MIT economist Simon Johnson says Goldman Sachs could easily be blacklisted and banned in Europe for its role in helping Greece hide its debt.
Johnson expects a full audit of the company, and perhaps some kind of ban as well.
“If the Federal Reserve were an effective supervisor, it would have the political will sufficient to determine that Goldman Sachs has not been acting in accordance with its banking license,” he says.
“But any meaningful action from this direction seems unlikely,” Johnson told CNBC.
Instead, Johnson says Goldman will probably be blacklisted from working with euro zone governments for the foreseeable future, as was Salomon Brothers 20 years ago.
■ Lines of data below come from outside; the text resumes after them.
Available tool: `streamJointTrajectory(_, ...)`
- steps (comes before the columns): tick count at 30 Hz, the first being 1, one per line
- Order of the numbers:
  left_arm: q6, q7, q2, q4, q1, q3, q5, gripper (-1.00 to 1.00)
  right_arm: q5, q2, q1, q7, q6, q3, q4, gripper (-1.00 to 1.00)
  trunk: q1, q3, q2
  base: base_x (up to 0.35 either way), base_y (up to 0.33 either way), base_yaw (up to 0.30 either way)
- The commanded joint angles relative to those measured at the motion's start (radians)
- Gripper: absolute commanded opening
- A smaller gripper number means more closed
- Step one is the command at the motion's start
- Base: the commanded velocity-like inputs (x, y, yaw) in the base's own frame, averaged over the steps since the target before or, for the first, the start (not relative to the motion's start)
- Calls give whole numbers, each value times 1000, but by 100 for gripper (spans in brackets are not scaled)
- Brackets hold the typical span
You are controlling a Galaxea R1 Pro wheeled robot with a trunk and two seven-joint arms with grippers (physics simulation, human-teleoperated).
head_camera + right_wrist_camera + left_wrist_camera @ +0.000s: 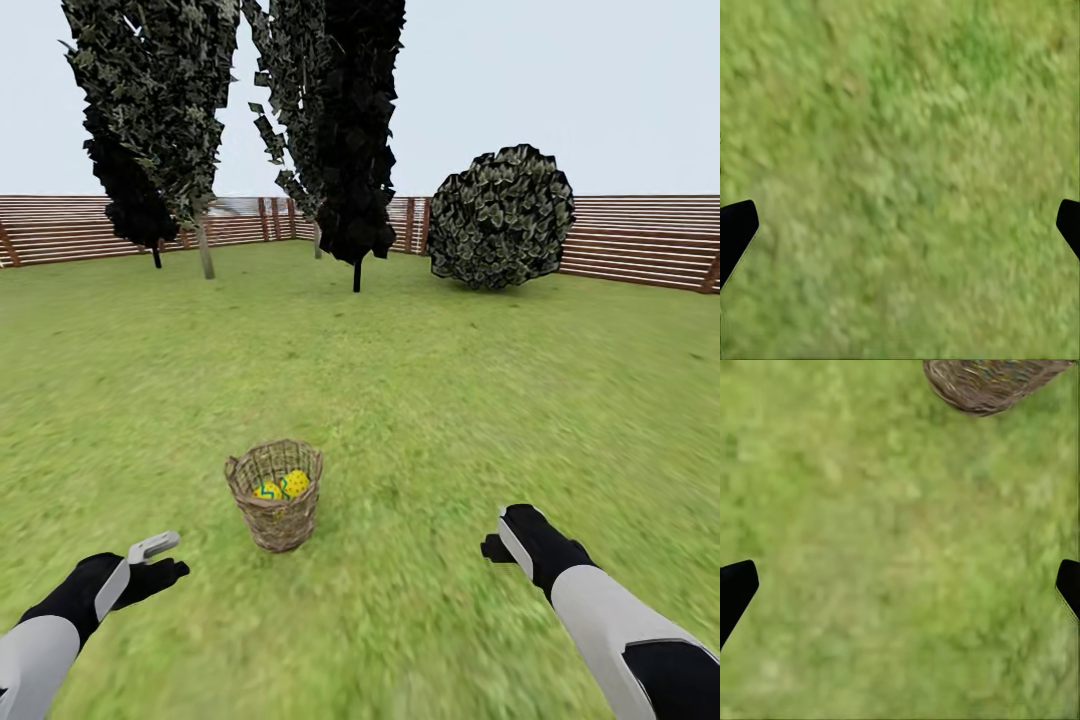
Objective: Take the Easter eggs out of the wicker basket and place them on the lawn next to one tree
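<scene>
The brown wicker basket (276, 512) stands upright on the lawn (420, 400), slightly left of centre ahead of me. Two yellow Easter eggs (283, 486) with coloured marks show inside it; anything deeper is hidden by the rim. My left gripper (163, 559) hovers low over the grass, nearer to me and left of the basket, open and empty. In the left wrist view its fingertips (736, 587) stand wide apart and the basket (986, 384) sits at the frame's edge. My right gripper (500, 537) is open over bare grass right of the basket, fingertips (736, 227) spread. The tree is out of view.
Dark narrow cypresses (355, 130) and a thin grey trunk (205, 252) stand at the far end of the lawn. A round dark bush (500, 217) sits far right. A brown slatted fence (640, 250) closes off the back. Open grass lies all around the basket.
</scene>
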Motion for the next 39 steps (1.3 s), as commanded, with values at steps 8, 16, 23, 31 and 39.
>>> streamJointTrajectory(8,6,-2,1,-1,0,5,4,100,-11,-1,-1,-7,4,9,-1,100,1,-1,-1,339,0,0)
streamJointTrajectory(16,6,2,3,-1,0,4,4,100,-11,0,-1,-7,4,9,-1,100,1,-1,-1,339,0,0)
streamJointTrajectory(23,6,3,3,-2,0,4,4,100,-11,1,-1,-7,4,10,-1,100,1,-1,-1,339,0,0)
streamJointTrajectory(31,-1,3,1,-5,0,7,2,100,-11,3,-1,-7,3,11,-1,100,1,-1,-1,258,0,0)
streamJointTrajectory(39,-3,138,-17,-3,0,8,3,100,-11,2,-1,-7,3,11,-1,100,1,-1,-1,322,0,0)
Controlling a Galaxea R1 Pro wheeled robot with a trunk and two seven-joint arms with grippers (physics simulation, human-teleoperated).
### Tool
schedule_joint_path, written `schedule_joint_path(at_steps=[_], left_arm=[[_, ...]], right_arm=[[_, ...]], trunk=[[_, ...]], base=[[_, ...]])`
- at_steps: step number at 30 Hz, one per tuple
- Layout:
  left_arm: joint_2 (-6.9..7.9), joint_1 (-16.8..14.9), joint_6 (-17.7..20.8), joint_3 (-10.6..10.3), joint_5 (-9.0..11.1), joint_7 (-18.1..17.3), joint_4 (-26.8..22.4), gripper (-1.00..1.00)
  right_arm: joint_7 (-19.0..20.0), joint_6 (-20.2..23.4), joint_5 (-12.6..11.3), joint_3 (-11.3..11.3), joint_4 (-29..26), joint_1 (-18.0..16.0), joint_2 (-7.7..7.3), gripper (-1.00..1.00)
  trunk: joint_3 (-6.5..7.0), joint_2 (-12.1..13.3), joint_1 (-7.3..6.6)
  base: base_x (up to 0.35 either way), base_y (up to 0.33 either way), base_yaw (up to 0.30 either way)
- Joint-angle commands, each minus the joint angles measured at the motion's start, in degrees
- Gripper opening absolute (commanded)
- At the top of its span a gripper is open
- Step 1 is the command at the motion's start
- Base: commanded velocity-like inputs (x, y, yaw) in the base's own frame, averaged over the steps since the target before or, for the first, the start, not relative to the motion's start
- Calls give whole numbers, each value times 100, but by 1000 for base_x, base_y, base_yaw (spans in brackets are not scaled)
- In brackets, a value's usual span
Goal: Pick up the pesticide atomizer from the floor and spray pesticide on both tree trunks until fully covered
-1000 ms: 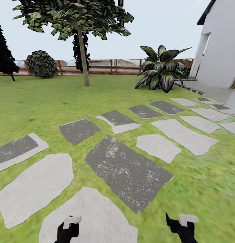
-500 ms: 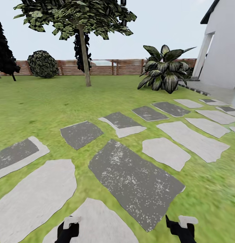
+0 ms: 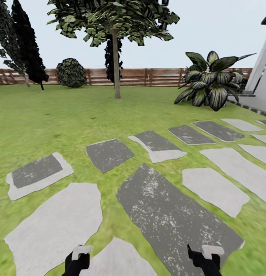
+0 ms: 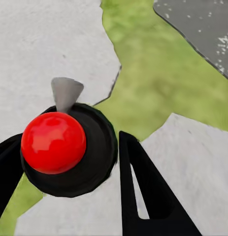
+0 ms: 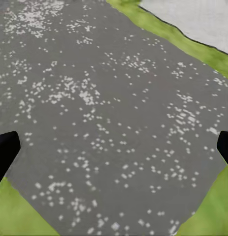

“Goldman may be on its way to be banned from some government securities markets altogether,” Johnson notes.
“If it is to be allowed back into this arena, it will have to address the inherent conflicts of interest between advising a government on how to put (deceptive levels of) lipstick on a pig and cajoling investors into buying livestock at inflated prices.”
A dispute is unfolding about how long European Union officials have known that Greece used derivatives to conceal its growing budget deficit, Bloomberg reports.
Greece turned to Goldman Sachs in 2002, just after adopting the euro, to get $1 billion in funding through a swap on $10 billion of debt, said Christoforos Sardelis, head of Greece’s Public Debt Management Agency at the time.
Sardelis also said that Eurostat, the EU’s statistics office, was aware of the plan.